▶ TASK BRIEF: One range is to be output from the listing below, exactly as written: the line with "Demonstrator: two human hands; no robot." to the line with "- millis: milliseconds", both kept.

——

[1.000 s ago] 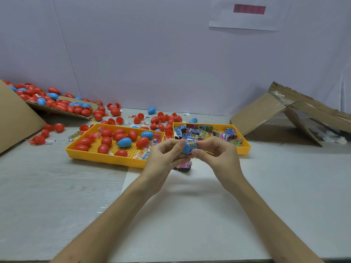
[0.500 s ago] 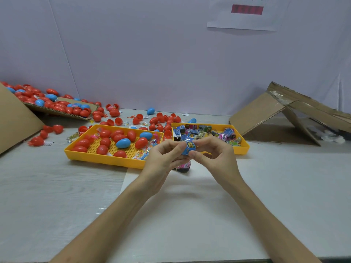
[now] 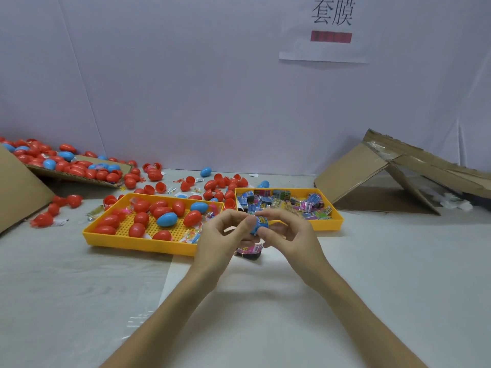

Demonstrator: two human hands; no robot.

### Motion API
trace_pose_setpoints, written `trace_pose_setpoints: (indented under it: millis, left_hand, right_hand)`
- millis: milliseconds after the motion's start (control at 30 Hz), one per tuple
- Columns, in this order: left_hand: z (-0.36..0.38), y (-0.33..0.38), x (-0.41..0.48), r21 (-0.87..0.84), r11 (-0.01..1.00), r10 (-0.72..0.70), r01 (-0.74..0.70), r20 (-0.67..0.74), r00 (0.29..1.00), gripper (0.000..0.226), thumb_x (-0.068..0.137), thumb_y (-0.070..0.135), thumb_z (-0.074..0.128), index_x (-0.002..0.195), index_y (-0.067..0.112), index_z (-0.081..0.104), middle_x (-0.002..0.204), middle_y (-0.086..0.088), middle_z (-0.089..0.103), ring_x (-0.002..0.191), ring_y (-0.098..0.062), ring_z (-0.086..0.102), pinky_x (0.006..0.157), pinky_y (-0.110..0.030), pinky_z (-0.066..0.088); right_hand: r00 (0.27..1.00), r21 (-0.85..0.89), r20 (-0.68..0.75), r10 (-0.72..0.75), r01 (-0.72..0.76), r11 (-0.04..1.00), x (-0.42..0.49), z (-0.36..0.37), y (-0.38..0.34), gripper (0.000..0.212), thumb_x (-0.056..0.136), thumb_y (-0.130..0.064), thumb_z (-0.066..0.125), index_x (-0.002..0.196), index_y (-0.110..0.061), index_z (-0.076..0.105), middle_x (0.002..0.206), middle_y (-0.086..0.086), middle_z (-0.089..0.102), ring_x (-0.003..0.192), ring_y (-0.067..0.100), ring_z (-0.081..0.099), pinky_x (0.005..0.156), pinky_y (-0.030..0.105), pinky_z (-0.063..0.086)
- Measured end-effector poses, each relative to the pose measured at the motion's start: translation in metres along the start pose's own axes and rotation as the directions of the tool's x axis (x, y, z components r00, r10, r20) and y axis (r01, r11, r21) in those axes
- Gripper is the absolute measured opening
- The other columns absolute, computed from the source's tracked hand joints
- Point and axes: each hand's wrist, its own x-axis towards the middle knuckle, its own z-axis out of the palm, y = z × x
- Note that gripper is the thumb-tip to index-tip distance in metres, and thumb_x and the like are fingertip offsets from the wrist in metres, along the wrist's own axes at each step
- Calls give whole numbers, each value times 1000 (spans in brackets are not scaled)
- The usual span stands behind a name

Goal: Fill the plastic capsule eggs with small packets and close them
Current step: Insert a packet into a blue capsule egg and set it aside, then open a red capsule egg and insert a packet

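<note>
Left hand [image 3: 220, 240] loosened; right hand [image 3: 289, 235] pinches rounded blue plastic egg [image 3: 259, 224].

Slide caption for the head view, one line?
Left hand and right hand pinch a blue capsule egg and packet before the egg tray and packet tray.

Glossy plastic eggs [image 3: 166, 219], perforated tray [image 3: 138, 241]

A blue capsule egg [image 3: 254, 229], with a printed packet [image 3: 263, 221] showing at its top, is pinched between the left grip [image 3: 220, 235] and the right grip [image 3: 287, 235] above the worktop [image 3: 79, 288]. A second packet [image 3: 251, 251] is seen lying at six o'clock, just beneath. From the grips, an egg tray [image 3: 132, 241] is placed at ten o'clock, a packet tray [image 3: 329, 224] at one o'clock, and folded cardboard [image 3: 353, 171] at two o'clock.
</note>
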Motion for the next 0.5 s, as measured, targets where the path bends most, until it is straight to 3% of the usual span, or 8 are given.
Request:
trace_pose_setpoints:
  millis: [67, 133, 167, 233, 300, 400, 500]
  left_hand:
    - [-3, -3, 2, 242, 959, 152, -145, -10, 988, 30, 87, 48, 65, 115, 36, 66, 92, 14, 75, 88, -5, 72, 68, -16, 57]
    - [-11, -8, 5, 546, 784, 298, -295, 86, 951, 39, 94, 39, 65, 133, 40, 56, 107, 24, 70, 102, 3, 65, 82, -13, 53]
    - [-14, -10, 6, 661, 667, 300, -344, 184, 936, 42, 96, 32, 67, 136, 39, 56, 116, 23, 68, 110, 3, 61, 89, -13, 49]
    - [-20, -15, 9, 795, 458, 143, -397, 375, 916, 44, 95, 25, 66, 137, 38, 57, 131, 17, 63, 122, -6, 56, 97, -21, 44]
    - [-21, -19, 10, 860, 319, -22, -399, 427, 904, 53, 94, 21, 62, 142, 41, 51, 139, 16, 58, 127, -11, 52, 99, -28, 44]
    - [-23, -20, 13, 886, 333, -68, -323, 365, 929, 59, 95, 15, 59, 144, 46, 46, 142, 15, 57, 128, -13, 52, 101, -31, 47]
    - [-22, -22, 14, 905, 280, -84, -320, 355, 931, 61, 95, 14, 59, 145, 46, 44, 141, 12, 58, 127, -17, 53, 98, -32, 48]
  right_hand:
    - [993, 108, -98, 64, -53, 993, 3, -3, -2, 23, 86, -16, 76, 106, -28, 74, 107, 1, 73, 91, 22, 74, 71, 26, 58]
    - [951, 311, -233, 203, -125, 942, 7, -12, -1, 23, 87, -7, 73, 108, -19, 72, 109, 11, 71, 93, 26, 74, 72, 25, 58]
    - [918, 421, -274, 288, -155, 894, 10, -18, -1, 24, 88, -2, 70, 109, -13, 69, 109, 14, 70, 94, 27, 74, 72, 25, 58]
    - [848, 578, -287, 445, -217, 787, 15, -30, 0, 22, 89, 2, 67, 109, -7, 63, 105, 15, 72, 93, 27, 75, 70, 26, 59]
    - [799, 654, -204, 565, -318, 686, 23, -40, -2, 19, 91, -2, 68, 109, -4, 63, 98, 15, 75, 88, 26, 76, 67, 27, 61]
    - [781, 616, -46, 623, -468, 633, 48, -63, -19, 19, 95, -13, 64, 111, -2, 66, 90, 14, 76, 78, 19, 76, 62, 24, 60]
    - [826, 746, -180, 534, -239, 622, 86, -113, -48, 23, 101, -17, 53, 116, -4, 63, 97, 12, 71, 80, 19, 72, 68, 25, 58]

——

▶ ANSWER SECTION:
Demonstrator: two human hands; no robot.

### Motion API
trace_pose_setpoints, written `trace_pose_setpoints: (indented under it: millis, left_hand, right_hand)`
- millis: milliseconds after the motion's start (control at 30 Hz), one per tuple

This answer requires no further additions.